### Data section
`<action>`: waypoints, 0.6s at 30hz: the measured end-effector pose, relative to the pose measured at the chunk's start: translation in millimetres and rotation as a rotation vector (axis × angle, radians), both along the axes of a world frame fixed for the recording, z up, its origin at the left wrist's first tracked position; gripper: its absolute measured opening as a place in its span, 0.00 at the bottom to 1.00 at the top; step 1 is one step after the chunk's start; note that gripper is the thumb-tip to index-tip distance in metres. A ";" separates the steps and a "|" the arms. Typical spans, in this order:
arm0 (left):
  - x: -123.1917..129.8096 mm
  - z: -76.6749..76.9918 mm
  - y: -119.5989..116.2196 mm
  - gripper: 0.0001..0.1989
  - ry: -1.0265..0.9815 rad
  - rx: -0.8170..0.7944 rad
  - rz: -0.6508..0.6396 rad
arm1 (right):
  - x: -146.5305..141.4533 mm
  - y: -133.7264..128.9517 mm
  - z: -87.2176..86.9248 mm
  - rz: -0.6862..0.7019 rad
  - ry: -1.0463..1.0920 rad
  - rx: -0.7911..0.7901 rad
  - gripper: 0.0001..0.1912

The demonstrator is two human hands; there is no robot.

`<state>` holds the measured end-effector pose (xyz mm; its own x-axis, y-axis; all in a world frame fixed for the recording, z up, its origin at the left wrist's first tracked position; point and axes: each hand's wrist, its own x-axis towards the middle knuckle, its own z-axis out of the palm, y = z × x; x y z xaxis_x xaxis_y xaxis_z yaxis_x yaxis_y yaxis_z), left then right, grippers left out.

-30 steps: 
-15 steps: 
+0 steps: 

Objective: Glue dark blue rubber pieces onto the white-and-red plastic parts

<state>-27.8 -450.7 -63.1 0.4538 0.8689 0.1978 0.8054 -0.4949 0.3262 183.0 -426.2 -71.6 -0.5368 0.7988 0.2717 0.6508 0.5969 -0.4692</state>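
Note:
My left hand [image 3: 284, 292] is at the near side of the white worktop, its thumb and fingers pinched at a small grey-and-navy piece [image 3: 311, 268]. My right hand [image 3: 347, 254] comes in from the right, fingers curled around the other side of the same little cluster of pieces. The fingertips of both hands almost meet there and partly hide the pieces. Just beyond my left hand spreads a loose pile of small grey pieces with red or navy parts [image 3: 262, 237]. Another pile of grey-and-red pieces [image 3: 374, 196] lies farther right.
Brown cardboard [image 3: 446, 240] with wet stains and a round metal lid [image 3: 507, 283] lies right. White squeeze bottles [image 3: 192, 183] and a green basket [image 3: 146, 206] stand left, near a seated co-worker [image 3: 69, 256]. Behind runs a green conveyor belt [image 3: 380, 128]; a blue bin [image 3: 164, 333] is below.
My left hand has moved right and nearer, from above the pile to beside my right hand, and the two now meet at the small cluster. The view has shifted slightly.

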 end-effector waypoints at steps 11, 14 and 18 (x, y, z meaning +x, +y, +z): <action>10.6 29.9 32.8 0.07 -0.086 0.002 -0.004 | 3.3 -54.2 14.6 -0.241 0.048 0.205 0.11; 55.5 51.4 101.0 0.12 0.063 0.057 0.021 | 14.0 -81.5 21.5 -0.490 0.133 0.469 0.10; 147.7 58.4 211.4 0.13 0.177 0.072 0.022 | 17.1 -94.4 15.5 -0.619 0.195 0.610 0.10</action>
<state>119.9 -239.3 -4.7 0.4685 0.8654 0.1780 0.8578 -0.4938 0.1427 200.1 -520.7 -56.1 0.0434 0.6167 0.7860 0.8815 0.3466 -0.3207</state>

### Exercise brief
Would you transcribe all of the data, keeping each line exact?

### Task output
`<action>`: waypoints, 0.6s at 30hz: the measured end-effector pose, relative to the pose measured at the chunk's start: translation in millimetres and rotation as a rotation vector (axis × angle, radians), both along the axes of a world frame fixed for the recording, z up, its origin at the left wrist's first tracked position; gripper: its absolute measured opening as a place in its span, 0.00 at the bottom to 1.00 at the top; step 1 is one step after the chunk's start; note that gripper is the thumb-tip to index-tip distance in metres. A ";" separates the steps and a "|" the arms. Typical spans, in this order:
arm0 (left):
  - x: -123.1917..129.8096 mm
  - z: -76.6749..76.9918 mm
  - y: -119.5989..116.2196 mm
  - gripper: 0.0001..0.1989
  - ry: -1.0265..0.9815 rad
  - rx: -0.8170..0.7944 rad
  - rz: -0.6508..0.6396 rad
arm1 (right):
  - x: -146.5305..141.4533 mm
  - y: -133.7264..128.9517 mm
  - z: -87.2176..86.9248 mm
  - rz: -0.6862..0.7019 rad
  - ry: -1.0463..1.0920 rad
  - rx: -0.7911..0.7901 rad
  - gripper: 0.0001..0.1912

The demonstrator is two human hands; there is no robot.

`<state>` holds the measured end-effector pose (xyz mm; its own x-axis, y-axis; all in a world frame fixed for the recording, z up, its origin at the left wrist's first tracked position; point and axes: each hand's wrist, its own x-axis towards the middle knuckle, its own z-axis out of the palm, y = z × x; x y z xaxis_x xaxis_y xaxis_z yaxis_x yaxis_y yaxis_z), left then right, grippers left out.

-30 steps: 
-15 steps: 
+0 steps: 

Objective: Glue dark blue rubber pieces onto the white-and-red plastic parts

<state>-27.8 -450.7 -63.1 0.4538 0.8689 0.1978 0.8054 -0.4949 0.3262 183.0 -426.2 -71.6 -0.5368 0.7988 0.2717 0.6508 0.5969 -0.4692</state>
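Note:
My left hand [image 3: 284, 292] is at the near side of the white worktop, its thumb and fingers pinched at a small grey-and-navy piece [image 3: 311, 268]. My right hand [image 3: 347, 254] comes in from the right, fingers curled around the other side of the same little cluster of pieces. The fingertips of both hands almost meet there and partly hide the pieces. Just beyond my left hand spreads a loose pile of small grey pieces with red or navy parts [image 3: 262, 237]. Another pile of grey-and-red pieces [image 3: 374, 196] lies farther right.
Brown cardboard [image 3: 446, 240] with wet stains and a round metal lid [image 3: 507, 283] lies right. White squeeze bottles [image 3: 192, 183] and a green basket [image 3: 146, 206] stand left, near a seated co-worker [image 3: 69, 256]. Behind runs a green conveyor belt [image 3: 380, 128]; a blue bin [image 3: 164, 333] is below.
My left hand has moved right and nearer, from above the pile to beside my right hand, and the two now meet at the small cluster. The view has shifted slightly.
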
 end-effector waypoints at steps 11, 14 and 18 (x, y, z meaning +x, +y, +z): <action>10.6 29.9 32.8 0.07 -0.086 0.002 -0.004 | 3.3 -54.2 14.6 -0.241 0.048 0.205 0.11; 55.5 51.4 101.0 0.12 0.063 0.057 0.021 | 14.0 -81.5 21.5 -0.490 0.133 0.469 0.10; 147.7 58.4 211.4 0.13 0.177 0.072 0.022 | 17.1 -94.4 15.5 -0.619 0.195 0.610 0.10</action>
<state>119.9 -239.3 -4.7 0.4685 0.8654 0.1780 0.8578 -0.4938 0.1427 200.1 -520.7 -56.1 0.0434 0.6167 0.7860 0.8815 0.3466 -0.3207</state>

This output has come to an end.